What this task involves
From the data below, copy exactly the lines that lie between the one holding "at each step" and the one holding "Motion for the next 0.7", including both, and nothing more.

Items from a data source:

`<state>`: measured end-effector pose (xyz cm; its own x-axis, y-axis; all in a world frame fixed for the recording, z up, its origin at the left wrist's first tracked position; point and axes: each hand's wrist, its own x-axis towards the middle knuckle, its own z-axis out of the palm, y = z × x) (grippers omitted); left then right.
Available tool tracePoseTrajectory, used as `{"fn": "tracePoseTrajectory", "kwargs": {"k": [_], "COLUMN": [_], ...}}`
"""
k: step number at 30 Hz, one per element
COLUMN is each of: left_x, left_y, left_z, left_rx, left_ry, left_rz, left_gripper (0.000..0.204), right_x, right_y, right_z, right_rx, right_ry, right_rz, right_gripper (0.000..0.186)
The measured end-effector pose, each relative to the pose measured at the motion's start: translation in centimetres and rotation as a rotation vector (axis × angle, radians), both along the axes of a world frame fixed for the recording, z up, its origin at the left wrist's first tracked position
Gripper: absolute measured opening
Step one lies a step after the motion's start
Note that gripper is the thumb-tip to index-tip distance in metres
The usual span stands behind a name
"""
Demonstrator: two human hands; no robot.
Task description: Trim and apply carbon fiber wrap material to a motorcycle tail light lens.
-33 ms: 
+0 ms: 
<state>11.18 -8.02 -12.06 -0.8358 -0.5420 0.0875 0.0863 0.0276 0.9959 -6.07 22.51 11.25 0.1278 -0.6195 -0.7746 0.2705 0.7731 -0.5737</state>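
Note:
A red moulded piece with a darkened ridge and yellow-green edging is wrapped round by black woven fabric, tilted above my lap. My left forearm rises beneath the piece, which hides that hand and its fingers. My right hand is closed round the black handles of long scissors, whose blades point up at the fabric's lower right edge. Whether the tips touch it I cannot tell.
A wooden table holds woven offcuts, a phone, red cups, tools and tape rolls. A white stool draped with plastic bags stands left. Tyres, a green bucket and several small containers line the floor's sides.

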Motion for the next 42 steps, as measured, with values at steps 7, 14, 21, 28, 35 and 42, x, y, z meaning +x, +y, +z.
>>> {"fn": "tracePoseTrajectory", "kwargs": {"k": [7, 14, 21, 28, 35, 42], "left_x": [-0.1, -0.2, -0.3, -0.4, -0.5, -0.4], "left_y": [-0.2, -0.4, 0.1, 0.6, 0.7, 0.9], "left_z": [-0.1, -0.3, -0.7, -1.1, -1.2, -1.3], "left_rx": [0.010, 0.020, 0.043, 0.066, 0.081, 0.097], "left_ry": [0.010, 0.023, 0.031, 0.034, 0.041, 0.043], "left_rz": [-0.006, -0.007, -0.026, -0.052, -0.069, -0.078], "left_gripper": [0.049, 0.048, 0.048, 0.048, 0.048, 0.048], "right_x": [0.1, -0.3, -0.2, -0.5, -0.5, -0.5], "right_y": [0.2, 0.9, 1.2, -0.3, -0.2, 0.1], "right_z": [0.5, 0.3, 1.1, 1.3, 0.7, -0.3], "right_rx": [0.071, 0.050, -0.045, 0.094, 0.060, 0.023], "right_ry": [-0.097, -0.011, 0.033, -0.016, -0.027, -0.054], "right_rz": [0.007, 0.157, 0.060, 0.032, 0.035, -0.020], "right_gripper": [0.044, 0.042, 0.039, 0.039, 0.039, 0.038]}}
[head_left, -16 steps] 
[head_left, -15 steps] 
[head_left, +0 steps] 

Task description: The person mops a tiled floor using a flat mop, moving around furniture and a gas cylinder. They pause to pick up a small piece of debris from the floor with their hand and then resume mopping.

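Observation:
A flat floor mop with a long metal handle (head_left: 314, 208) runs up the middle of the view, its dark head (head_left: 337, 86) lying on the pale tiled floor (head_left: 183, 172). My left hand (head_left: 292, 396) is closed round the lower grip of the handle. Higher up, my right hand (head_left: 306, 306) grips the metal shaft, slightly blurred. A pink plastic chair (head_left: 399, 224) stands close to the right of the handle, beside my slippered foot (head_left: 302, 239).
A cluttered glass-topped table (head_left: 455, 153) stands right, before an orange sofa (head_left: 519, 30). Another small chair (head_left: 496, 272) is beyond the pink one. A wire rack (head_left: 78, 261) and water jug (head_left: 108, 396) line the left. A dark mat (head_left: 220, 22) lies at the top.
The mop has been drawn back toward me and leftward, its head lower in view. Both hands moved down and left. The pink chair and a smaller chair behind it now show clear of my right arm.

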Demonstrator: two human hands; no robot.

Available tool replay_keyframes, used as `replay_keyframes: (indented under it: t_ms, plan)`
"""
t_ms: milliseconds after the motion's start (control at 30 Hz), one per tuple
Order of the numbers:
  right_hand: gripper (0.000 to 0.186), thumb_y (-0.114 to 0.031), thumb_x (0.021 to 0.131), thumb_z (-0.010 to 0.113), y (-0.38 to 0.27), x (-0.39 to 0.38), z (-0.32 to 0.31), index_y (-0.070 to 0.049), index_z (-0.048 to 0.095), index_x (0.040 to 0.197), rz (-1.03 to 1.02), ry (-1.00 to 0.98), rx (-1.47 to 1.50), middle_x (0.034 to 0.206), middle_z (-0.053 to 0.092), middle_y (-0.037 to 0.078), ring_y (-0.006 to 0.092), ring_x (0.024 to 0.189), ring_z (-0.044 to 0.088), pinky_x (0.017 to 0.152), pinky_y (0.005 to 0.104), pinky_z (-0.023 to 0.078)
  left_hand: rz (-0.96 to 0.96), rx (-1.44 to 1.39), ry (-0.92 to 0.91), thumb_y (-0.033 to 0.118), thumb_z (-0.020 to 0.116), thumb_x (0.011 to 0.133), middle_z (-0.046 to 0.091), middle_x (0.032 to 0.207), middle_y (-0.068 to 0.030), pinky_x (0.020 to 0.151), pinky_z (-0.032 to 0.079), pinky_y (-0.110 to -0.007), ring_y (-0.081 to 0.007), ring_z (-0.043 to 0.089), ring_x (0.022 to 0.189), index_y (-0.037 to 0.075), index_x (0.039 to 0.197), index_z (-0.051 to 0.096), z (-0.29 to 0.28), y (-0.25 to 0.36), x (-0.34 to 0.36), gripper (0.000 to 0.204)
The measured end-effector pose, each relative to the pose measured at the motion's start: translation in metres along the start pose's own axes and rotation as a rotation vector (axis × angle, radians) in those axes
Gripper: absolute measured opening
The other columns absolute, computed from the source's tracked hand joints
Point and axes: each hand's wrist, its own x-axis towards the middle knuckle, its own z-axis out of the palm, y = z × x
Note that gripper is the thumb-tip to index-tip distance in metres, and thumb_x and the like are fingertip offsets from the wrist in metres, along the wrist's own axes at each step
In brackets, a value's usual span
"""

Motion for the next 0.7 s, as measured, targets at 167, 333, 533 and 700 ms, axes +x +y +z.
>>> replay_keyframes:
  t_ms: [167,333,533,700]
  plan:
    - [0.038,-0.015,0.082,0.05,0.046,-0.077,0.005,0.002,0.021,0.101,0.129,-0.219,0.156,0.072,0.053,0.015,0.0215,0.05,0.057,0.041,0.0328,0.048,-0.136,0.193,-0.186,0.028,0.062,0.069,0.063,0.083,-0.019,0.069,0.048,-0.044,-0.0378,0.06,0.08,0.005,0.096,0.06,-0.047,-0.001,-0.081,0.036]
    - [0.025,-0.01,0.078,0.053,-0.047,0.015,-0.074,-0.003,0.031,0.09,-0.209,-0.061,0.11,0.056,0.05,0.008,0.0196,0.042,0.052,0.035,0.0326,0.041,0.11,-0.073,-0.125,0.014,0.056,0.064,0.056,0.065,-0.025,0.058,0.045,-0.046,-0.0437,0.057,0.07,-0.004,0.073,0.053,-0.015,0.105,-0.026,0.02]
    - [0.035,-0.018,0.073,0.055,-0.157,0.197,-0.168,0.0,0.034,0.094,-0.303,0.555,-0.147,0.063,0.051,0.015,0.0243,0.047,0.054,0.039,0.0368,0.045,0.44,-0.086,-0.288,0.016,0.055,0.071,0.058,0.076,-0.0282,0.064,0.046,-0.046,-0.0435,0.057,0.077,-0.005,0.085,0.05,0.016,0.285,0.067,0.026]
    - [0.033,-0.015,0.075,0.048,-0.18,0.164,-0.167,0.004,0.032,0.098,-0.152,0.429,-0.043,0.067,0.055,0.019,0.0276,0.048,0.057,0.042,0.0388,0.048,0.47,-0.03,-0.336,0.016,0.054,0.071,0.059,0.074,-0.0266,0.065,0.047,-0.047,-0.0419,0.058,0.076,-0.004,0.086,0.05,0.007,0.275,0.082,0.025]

Solution to this problem
Note that gripper is the thumb-tip to index-tip distance in metres, and thumb_x and the like are fingertip offsets from the wrist in metres, along the wrist's own axes at each step
In brackets, a value's usual span
"""

Motion for the next 0.7 s, as measured, targets at 167, 333, 533 and 700 ms, axes +x +y +z.

Work on this exercise has concluded.